(Posted in Money Mondays)
Several years ago, I got hit in the head with a hockey puck at the San Jose Sharks game. Maybe it was kind of a Karma thing. My friend had done some legal work for the arena, and she scored some excellent tickets for us in row seven, right on the blue line. And maybe I sort of bragged about it all day long to my friends, and especially to my husband. I was very excited to get to enjoy such a great vantage point to all the action. Well it turns out, a kind of dangerous vantage point, the protective glass stopped at row six. I enjoyed five minutes of the game before I was taken to the emergency room to get the gash in my forehead stitched up.
So it seems appropriate that the National Hockey League was the one to knock me upside the head again today, this time about the dangers of the wealth effect.
It’s taken five years, but my retirement nest egg has finally surpassed the balance it held on the day that I retired. It may seem strange that simply catching up to and squeaking past where I was five years ago would make me feel wealthy. This is not how I thought things would shake out back when I retired in early 2008. I figured five years later those accounts would be higher, I mean a lot higher.

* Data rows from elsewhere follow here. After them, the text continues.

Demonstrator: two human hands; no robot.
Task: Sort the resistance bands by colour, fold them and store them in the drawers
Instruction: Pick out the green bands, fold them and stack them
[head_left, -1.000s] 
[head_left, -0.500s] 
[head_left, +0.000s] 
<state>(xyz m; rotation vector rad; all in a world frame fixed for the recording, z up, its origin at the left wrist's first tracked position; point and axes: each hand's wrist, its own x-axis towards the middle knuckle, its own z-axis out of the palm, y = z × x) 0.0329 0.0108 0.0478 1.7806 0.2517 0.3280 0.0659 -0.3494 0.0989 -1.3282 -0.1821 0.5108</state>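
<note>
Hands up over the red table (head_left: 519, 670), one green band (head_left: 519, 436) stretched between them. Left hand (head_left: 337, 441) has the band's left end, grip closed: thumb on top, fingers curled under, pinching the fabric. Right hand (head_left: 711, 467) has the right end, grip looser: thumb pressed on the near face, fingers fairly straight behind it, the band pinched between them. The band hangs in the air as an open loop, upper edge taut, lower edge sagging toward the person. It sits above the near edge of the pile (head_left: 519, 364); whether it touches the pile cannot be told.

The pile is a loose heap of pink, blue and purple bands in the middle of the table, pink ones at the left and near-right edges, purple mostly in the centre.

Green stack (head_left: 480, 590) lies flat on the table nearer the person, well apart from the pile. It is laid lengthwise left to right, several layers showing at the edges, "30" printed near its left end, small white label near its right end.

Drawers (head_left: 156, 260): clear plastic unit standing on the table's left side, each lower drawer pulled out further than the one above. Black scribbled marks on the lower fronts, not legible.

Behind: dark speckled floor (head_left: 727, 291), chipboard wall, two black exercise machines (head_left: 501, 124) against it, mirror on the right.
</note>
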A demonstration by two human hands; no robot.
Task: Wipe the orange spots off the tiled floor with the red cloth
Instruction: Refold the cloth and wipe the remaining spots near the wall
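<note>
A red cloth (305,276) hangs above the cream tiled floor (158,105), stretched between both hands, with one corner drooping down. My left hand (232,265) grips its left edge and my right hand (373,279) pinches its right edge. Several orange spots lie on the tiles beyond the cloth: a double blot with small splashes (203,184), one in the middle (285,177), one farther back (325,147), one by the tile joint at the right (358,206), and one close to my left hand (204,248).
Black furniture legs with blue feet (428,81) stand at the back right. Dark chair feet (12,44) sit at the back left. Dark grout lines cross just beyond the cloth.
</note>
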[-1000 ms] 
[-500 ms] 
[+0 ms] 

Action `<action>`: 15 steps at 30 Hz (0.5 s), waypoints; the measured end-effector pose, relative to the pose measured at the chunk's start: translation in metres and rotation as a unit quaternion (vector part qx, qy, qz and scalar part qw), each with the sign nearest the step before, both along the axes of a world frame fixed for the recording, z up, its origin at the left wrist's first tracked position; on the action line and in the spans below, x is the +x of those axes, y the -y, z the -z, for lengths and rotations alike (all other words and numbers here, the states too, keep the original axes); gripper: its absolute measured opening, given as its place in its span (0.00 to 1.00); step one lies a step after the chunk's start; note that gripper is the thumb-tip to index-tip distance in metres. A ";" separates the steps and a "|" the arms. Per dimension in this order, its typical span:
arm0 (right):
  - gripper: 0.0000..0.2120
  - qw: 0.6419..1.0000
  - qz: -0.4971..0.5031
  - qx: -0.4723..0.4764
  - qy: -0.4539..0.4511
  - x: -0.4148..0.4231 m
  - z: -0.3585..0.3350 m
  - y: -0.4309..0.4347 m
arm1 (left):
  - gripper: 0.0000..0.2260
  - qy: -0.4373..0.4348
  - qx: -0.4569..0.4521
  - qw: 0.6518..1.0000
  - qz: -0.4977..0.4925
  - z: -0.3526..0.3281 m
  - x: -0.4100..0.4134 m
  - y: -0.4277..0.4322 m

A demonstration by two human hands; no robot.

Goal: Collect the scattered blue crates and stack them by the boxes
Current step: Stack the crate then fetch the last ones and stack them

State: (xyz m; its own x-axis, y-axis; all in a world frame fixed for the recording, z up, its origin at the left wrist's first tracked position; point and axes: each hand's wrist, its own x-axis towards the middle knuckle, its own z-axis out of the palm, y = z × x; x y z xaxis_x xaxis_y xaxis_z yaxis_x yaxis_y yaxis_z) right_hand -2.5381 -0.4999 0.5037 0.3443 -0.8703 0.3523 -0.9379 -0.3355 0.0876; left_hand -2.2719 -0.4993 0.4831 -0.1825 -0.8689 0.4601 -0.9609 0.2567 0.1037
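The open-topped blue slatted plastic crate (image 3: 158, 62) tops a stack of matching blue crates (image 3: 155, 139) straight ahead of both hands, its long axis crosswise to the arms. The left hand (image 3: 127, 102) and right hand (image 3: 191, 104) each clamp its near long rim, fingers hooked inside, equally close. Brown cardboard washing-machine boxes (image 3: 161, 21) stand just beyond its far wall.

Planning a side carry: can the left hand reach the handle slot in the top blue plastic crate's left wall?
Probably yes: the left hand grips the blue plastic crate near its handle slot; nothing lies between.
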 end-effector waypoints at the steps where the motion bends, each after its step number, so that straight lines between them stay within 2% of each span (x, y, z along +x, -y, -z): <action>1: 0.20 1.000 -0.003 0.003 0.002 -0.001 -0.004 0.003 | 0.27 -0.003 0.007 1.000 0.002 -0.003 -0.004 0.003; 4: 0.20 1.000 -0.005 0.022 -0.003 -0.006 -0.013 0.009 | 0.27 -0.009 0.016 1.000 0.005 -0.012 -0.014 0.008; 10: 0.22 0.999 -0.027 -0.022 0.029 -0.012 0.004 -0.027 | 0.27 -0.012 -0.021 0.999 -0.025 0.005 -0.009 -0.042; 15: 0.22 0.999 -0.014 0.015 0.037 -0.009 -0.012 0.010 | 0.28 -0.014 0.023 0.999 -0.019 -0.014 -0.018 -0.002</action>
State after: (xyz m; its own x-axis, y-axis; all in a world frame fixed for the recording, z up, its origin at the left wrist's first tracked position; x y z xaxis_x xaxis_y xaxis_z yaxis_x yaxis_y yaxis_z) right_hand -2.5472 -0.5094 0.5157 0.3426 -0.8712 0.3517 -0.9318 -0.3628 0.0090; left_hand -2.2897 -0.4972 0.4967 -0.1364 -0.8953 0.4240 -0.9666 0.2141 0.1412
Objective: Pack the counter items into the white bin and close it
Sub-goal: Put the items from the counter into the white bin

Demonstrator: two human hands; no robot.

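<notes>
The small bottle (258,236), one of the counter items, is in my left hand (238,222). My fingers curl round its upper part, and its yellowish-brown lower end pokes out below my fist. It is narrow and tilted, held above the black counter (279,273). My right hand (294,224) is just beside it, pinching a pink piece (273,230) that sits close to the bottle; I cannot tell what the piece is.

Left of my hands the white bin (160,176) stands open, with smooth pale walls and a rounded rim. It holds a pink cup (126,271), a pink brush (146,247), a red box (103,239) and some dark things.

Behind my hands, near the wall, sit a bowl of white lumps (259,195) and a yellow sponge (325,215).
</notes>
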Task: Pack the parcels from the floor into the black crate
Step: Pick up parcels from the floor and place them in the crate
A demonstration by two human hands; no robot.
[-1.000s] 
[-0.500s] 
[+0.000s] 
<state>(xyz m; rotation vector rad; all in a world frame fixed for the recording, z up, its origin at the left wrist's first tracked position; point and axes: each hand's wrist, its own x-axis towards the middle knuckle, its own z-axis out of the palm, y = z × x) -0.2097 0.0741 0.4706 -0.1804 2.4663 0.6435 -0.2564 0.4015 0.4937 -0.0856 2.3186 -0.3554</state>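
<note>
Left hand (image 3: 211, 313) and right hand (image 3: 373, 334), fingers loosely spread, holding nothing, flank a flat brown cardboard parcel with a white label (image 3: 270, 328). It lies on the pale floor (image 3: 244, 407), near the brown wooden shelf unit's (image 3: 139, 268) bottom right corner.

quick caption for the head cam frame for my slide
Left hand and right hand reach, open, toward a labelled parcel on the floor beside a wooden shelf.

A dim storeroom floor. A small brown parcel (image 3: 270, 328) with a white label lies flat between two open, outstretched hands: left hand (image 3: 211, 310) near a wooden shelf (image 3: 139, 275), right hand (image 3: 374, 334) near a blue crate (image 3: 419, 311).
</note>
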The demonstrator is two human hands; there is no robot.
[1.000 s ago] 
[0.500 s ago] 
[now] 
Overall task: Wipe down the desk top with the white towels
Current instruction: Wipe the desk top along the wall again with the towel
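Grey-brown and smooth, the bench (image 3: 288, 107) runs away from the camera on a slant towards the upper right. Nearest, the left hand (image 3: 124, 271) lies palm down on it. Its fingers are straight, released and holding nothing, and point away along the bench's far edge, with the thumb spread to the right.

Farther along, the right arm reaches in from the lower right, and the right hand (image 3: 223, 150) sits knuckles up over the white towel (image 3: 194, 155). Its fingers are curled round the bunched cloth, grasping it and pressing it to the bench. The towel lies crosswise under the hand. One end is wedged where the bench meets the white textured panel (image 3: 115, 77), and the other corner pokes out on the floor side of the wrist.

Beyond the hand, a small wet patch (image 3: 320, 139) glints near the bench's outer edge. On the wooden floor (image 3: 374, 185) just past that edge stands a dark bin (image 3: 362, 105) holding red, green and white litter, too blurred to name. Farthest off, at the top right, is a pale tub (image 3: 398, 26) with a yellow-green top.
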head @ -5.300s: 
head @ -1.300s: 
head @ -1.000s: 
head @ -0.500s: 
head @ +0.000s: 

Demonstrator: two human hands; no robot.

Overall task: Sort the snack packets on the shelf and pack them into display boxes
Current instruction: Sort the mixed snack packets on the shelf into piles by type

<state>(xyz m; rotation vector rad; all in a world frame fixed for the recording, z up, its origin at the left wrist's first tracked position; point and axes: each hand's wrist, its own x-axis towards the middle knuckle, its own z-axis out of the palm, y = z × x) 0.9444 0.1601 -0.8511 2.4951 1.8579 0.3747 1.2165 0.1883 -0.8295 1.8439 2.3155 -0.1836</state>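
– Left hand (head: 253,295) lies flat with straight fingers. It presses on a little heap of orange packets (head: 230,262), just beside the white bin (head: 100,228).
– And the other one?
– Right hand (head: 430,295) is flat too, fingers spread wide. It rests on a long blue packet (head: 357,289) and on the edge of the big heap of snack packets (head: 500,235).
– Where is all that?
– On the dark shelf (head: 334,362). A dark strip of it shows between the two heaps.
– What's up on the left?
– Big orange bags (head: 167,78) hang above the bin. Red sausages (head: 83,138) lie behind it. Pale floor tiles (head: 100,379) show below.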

But you all know what happened in 2008. By the end of that first year, The Very Big Recession had knocked my retirement accounts down more than 20%. The wealth effect means that when you’re not feeling very wealthy, you make cutbacks. That part of the wealth effect was very good for my retirement actually. That first year, we spent a lot less than I had budgeted for, only about three-quarters of what we spent the year before I retired.
Even as the years marched on, and the stock market crept up, the post-traumatic stress effect of having experienced that very big market decline kept us from feeling like we were out of the woods. In fact, each of the first three years of my retirement, we kept spending less than the year before. Even the year I picked up my little part-time retirement gig I didn’t loosen the purse strings at all.
But fast forward to 2012. We started to feel more comfortable. The combination of a climbing stock market, the extra cushion that the part-time job provided, and the fact that our first four years of retirement spending had come in way under budget led us to experience the wealth effect the other way. Even though we had only gotten back to where we started in 2008. We took a couple extra vacations, splurged on a few nights at a fancy resort, and even bought a new car.
Just getting back to where we started may seem like a move backward, but the fact is, now we have five fewer years to cover (or put another way, we are five years closer to the end of our retirement, if you know what I mean.) So that actually means we’re in better shape than we were when I first retired. And that’s why I feel the wealth effect working in the other direction, the dangerous direction.
That’s where the NHL comes in.
Last month, when I thought the hockey season was cancelled, I took my newfound wealth, the savings from this season’s tickets, to buy a new couch. But then yesterday they settled the strike, so there really was no newfound wealth. Which I suppose is better than an actual puck in the head, but it reminded me that maybe I should rein the spending a bit, and perhaps move behind the protective glass.
Related Posts:
How Much Money Do You Need to Feel Rich?
Are Retirees More Financially Agile?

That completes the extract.